Until I became a movie expert and had a deeper look at her acting (and that particular scene in The Dark Knight (2008). You know which one--I know you know.)

Working in the film business made me grow up in my approach to French film. Now I follow the careers of actresses who truly astonish me with their acting, hoping and praying that they get recognized for their talent someday. The French actress Eva Green is one example, and I would recommend everyone immediately binge-watch series Penny Dreadful.  She is the daughter of the acclaimed New Wave actress Marlène Jobert. I recall reading an article where she stated that she does not understand why Eva Green plays roles in indie movies, movies that “nobody watches.” I did watch Cracks (2009), the first Jordan Scott’s feature. I did watch White Bird in a Blizzard (2014) from Gregg Araki too. And trust me, it was awesome.

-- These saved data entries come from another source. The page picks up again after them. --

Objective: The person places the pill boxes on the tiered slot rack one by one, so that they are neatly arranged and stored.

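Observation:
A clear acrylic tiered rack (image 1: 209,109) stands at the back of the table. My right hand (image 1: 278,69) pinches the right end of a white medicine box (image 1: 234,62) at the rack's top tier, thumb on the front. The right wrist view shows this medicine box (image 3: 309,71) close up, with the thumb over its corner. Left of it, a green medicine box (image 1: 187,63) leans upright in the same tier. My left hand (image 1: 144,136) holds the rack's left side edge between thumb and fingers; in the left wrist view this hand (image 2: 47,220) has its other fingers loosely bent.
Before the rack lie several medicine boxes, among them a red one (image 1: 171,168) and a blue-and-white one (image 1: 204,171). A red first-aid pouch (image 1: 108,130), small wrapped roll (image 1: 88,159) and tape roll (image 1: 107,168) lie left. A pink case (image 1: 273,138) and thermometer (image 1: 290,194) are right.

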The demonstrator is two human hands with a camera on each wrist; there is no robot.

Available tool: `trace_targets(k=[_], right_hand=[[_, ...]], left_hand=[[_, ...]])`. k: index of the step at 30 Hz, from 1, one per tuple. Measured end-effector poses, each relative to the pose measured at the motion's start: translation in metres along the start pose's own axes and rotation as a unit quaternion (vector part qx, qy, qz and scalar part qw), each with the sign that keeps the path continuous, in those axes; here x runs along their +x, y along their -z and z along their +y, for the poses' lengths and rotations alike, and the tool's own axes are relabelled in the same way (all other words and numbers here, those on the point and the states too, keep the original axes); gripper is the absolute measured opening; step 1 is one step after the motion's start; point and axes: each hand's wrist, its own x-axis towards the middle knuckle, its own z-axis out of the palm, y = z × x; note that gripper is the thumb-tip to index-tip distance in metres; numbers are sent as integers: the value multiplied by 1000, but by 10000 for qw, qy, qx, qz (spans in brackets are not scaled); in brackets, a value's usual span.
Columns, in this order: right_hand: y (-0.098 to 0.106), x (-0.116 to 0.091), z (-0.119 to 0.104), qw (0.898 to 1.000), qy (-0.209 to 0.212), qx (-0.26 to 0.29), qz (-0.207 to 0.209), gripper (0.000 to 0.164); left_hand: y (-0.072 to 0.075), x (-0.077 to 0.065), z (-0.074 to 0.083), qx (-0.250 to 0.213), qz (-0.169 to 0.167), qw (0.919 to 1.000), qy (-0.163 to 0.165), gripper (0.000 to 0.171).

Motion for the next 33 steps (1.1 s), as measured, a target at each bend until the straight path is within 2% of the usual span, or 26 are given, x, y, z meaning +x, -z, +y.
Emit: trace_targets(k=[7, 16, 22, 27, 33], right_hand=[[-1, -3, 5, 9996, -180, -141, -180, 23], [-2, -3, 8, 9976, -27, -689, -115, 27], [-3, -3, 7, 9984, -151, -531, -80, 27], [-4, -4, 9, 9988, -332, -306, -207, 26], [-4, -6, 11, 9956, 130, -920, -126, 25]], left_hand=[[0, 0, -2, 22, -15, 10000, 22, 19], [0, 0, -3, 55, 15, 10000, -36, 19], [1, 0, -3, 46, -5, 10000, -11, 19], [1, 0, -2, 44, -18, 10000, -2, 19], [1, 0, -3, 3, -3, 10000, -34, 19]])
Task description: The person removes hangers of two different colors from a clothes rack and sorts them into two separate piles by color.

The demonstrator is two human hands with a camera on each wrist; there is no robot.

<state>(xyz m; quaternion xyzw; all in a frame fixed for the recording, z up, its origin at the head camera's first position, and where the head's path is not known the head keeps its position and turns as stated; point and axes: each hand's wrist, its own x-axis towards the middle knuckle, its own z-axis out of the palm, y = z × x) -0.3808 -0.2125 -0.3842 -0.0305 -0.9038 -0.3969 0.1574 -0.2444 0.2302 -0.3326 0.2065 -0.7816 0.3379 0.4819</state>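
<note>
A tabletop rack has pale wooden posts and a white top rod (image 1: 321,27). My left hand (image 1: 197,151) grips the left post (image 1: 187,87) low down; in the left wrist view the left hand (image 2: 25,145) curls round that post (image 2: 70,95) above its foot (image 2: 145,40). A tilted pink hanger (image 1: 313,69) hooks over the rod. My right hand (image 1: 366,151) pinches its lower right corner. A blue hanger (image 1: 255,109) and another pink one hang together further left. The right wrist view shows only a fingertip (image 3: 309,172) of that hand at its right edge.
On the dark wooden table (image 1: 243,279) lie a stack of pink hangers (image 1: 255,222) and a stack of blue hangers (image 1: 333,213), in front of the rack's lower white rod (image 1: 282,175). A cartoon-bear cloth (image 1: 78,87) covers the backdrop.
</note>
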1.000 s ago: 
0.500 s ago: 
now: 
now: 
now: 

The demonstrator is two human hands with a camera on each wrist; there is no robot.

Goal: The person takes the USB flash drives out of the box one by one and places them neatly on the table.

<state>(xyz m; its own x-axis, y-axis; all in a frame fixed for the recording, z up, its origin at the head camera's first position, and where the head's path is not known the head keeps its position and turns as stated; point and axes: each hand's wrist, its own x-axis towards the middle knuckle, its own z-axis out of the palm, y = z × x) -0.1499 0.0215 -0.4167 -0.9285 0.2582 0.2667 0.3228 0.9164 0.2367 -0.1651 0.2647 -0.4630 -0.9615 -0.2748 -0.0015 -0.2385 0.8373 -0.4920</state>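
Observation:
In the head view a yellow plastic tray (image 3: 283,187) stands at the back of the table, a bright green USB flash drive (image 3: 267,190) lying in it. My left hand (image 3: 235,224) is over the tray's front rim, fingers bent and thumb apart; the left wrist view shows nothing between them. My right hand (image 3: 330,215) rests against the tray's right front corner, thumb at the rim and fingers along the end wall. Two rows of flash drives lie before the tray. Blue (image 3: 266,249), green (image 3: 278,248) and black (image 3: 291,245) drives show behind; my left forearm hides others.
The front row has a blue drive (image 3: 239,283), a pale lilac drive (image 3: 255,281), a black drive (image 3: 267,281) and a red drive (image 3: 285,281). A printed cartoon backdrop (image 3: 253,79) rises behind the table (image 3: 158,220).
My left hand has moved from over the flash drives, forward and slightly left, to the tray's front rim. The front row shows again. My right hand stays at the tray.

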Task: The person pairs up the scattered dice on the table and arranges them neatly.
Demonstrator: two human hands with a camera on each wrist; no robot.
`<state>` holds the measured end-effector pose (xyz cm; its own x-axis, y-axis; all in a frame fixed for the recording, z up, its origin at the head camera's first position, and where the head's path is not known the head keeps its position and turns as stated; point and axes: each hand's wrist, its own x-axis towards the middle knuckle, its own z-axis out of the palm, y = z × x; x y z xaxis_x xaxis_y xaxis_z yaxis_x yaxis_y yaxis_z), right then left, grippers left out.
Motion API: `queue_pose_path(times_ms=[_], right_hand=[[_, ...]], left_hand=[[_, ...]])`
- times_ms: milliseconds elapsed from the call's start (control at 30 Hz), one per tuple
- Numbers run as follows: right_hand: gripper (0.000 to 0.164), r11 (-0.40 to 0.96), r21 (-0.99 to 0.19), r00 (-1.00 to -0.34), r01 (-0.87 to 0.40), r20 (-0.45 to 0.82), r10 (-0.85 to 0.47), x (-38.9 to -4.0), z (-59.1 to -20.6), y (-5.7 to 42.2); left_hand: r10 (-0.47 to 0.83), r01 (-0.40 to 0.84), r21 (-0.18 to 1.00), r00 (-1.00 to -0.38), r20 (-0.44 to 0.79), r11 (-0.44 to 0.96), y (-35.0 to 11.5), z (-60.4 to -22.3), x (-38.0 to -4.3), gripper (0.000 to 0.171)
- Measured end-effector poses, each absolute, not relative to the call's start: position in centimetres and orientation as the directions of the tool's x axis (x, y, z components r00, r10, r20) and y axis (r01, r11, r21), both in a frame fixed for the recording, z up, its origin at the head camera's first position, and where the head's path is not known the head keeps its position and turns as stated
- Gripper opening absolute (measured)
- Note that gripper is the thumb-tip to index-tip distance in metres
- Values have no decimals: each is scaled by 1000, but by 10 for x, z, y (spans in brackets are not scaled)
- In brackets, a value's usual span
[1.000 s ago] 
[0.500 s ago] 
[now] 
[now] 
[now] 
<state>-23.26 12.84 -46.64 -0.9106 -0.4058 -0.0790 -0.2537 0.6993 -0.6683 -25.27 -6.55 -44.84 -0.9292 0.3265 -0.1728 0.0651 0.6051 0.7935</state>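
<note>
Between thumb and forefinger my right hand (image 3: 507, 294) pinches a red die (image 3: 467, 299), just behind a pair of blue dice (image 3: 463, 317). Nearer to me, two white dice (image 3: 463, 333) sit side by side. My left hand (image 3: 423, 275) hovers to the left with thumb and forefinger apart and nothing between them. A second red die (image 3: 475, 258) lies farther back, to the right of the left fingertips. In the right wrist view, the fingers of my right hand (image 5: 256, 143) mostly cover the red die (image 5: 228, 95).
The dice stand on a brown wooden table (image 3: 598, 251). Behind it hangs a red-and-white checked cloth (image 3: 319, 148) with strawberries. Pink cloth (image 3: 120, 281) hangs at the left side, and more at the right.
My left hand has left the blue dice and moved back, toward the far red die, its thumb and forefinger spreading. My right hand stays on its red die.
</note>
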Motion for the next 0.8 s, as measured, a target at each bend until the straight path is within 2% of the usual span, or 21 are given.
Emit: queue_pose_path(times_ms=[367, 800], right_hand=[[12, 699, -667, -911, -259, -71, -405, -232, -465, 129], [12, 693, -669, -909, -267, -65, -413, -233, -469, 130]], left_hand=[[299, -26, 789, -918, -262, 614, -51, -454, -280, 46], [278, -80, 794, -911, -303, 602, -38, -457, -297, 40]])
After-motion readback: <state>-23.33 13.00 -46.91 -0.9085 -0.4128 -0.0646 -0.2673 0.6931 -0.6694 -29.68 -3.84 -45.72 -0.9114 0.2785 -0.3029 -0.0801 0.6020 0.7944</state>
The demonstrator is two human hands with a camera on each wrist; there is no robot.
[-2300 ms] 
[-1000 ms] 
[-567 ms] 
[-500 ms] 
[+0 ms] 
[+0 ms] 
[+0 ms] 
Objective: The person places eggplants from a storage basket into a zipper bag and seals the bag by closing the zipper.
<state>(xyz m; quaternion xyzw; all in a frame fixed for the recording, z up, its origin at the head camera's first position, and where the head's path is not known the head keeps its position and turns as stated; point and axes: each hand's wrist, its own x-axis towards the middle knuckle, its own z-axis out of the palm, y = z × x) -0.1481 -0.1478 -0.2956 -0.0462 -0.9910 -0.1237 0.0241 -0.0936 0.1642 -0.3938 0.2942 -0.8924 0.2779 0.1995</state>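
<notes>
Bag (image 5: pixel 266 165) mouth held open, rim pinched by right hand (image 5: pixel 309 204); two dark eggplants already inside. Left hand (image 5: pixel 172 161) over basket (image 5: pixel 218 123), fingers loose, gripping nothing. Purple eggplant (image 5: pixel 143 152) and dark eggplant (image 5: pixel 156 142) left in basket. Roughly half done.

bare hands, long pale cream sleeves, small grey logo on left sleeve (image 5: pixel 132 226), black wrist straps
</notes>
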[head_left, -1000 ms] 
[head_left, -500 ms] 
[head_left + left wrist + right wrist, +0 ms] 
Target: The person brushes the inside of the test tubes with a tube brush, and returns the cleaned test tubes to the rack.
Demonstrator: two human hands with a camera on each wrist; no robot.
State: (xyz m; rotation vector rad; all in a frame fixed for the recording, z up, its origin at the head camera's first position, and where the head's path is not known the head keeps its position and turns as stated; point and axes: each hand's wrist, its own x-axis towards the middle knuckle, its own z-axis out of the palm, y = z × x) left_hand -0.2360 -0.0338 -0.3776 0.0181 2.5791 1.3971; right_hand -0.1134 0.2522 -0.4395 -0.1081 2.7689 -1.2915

Recently, another French actress made her debut in an American movie. Well, not exactly her debut, since she has a small role in Mission: Impossible – Ghost Protocol (2011). But she gained a lot of attention thanks to the success of Blue Is the Warmest Color (2013). Lea Seydoux has not only a famous name and grandfather, she is also talented—very talented. I believe that her performance in the next James Bond movie Spectre (2015) will surprise us. In a good way.

Truth is, French cinema is no longer exciting. I had numerous appointments with screenwriters. I read many scripts over the past years. And what I felt wasn’t disappointment, but sadness.  Sadly, everything is so controlled that it is very hard to make a film nowadays in France. We no longer have the freedom to create and experiment--

Something has died, an element that is, I believe, the most important thing when it comes to movies: creativity.